Would you please retype, exactly, the lines of the listing below between the line with "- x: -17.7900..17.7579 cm" and the line with "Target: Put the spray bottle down", inclusive?
Records for this exercise Block Start
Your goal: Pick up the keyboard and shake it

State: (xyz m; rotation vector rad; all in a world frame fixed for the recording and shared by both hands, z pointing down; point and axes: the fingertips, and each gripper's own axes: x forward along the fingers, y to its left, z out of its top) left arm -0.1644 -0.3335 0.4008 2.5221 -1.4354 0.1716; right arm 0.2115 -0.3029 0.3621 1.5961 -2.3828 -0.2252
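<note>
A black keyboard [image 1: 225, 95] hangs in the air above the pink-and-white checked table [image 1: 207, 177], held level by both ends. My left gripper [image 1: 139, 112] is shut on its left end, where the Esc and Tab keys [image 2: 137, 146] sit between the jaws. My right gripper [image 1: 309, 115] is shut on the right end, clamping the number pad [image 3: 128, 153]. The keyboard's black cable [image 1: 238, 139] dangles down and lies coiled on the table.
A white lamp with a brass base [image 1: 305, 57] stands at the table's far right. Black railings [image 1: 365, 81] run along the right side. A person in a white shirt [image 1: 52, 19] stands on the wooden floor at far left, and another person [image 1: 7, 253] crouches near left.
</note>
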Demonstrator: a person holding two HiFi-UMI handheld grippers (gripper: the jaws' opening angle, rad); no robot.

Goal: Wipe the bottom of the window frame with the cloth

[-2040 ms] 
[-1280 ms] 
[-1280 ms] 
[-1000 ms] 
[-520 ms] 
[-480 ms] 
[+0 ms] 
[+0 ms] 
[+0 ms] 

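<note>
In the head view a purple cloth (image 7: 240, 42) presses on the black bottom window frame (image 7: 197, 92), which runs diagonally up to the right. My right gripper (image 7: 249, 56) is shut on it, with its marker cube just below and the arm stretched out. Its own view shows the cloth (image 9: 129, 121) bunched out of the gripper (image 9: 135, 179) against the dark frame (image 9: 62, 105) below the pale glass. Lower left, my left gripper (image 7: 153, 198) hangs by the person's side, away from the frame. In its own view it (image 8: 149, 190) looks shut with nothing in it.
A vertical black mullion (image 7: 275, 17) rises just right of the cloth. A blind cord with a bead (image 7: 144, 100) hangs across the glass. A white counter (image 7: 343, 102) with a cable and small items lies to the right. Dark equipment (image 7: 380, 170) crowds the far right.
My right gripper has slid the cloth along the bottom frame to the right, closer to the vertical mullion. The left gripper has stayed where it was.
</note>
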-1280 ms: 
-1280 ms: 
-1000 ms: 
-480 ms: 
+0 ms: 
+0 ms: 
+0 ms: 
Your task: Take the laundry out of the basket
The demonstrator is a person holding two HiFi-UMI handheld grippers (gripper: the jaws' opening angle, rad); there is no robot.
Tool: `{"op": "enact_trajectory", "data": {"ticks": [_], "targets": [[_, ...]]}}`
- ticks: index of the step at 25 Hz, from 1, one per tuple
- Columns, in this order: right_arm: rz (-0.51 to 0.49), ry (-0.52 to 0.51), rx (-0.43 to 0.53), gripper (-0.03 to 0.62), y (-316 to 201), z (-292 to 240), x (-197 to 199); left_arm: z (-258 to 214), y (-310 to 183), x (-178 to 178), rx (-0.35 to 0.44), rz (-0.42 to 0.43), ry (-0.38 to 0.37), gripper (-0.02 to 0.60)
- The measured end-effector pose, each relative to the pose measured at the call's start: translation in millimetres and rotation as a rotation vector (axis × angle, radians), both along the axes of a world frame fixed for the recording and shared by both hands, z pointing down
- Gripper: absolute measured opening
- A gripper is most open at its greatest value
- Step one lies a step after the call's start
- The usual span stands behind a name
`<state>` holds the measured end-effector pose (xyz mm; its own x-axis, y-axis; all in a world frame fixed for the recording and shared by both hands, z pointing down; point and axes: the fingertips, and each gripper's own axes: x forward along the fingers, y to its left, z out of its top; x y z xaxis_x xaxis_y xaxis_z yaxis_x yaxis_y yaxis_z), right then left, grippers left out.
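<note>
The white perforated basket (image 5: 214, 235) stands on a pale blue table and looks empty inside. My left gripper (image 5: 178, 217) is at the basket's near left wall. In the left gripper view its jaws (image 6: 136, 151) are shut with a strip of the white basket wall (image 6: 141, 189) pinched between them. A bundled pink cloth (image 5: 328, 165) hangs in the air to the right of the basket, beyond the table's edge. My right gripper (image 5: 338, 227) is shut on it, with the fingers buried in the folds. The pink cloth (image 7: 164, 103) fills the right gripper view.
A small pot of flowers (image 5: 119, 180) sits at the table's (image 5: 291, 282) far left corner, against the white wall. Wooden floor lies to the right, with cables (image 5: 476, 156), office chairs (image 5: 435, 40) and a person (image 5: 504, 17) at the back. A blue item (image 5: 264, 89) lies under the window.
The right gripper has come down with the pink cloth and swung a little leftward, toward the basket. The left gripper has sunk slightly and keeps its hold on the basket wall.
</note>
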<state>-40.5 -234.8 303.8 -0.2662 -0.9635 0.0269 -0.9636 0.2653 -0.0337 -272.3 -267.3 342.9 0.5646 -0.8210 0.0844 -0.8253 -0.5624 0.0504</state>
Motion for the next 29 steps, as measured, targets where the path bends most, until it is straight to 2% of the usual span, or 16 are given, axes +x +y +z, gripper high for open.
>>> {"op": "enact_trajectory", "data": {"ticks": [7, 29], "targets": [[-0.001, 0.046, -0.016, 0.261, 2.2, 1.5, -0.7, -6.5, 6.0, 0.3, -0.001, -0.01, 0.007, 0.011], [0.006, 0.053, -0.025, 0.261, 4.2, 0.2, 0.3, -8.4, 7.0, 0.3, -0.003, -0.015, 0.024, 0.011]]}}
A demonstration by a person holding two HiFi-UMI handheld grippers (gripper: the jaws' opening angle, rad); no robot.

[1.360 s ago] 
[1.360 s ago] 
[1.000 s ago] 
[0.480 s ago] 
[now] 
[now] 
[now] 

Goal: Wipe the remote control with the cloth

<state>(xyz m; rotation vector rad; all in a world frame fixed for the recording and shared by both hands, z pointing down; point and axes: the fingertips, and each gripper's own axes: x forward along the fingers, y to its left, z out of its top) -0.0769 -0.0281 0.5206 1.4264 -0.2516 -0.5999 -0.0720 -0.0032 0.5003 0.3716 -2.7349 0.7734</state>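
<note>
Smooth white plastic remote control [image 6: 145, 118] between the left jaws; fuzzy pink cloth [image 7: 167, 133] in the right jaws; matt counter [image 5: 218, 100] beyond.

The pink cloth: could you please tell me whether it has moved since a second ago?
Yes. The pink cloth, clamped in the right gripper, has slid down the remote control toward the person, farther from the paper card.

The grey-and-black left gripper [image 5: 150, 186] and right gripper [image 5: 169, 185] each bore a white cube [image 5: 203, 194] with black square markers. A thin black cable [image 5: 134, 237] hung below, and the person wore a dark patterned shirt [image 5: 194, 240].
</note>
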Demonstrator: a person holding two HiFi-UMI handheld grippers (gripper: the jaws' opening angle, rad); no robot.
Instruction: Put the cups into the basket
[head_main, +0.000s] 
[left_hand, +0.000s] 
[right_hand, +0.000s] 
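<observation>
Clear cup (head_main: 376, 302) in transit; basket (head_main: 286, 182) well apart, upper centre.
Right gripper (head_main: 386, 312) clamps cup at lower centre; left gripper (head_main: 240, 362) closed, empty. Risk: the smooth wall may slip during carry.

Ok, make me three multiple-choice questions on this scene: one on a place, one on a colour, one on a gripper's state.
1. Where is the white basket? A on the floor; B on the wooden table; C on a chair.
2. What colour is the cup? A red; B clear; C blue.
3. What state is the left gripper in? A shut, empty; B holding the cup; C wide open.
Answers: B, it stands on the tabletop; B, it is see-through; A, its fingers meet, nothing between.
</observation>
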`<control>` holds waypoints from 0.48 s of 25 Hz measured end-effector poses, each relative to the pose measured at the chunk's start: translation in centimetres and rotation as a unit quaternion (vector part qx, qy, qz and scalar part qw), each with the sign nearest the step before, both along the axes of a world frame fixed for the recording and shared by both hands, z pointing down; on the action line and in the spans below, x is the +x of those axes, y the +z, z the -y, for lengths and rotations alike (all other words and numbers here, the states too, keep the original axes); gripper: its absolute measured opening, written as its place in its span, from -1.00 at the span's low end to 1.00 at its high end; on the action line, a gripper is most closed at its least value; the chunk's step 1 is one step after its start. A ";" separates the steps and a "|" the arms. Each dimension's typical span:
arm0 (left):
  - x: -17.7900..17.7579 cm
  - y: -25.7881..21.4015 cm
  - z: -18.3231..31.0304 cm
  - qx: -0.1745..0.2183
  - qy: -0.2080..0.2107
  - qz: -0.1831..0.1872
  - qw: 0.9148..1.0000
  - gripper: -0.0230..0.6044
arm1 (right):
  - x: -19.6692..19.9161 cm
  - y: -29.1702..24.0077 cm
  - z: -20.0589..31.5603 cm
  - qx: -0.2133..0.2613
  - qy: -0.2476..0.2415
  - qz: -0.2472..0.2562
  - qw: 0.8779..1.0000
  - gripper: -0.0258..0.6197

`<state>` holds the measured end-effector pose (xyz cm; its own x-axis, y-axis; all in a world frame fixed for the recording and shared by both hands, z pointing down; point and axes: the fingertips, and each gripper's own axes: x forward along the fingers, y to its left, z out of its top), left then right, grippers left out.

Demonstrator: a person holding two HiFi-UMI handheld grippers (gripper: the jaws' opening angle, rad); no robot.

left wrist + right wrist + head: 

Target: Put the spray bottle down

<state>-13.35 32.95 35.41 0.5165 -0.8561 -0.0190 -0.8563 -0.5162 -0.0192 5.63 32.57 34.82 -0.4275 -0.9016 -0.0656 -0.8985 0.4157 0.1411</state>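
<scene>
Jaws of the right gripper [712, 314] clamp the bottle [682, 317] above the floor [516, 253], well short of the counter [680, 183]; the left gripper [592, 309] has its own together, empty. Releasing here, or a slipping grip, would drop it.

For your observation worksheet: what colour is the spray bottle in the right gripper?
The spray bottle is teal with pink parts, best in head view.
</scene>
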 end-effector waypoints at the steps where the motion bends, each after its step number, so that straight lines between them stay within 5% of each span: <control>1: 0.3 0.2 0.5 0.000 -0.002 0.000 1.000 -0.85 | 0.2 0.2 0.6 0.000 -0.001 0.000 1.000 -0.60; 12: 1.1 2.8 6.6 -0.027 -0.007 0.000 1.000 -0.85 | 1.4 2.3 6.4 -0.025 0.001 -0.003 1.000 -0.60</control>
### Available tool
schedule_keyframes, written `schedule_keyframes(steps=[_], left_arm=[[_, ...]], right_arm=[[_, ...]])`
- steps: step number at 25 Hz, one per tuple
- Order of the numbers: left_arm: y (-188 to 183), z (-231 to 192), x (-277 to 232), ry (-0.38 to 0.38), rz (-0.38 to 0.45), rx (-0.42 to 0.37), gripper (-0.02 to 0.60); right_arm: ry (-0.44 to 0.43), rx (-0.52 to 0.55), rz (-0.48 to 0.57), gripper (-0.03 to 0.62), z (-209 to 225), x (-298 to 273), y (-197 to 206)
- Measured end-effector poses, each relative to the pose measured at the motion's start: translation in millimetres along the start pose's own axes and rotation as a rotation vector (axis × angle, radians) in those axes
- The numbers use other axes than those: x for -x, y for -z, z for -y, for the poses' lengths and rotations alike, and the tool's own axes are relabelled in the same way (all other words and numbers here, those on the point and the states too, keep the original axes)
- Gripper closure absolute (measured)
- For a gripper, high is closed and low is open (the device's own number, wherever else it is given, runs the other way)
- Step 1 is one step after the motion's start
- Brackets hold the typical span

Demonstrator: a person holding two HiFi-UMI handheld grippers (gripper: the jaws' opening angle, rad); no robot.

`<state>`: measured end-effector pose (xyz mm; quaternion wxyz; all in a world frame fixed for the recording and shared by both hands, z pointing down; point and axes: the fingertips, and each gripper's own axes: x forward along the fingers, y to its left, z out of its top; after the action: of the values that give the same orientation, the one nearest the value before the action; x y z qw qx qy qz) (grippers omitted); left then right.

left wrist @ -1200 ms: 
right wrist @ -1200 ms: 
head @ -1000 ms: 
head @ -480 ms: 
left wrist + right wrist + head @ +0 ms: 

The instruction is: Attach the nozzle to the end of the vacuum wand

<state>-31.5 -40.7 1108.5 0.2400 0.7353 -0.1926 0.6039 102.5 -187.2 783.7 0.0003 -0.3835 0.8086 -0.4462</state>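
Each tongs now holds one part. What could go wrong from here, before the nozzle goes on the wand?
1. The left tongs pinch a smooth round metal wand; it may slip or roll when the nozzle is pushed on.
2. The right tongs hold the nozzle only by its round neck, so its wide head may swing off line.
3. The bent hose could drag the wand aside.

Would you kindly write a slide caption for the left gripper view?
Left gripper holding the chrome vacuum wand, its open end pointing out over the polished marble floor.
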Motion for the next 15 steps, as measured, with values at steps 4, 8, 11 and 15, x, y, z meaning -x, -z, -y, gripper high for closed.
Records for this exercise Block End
Answer for the task:
  - x: -17.7900..17.7579 cm
  - y: -25.7881..21.4015 cm
  - z: -18.3231..31.0304 cm
  - qx: -0.1745..0.2183
  - qy: -0.2080..0.2107
  - qz: -0.1831..0.1872
  - qw: 0.9148..1.0000
  - gripper: -0.0230..0.6044
arm1 (right):
  - x: -19.6692..19.9161 cm
  - y: -29.1702..24.0077 cm
  - z: -20.0589..31.5603 cm
  - qx: -0.2133..0.2613
  - qy: -0.2476..0.2415
  - qz: -0.2472..0.2562
  - qw: 0.8779..1.0000
  - gripper: -0.0258..0.6197

`<state>` holds the measured end-effector pose (xyz cm; its own x-axis, y-axis; all in a world frame fixed for the recording and shared by both hands, z pointing down; point and axes: the fingertips, and each gripper's own axes: x forward along the fingers, y to its left, z out of its top), left then right, grippers left out.

Demonstrator: a person holding two HiFi-UMI handheld grippers (gripper: the jaws' opening angle, rad); no robot.

left wrist + right wrist + head: 

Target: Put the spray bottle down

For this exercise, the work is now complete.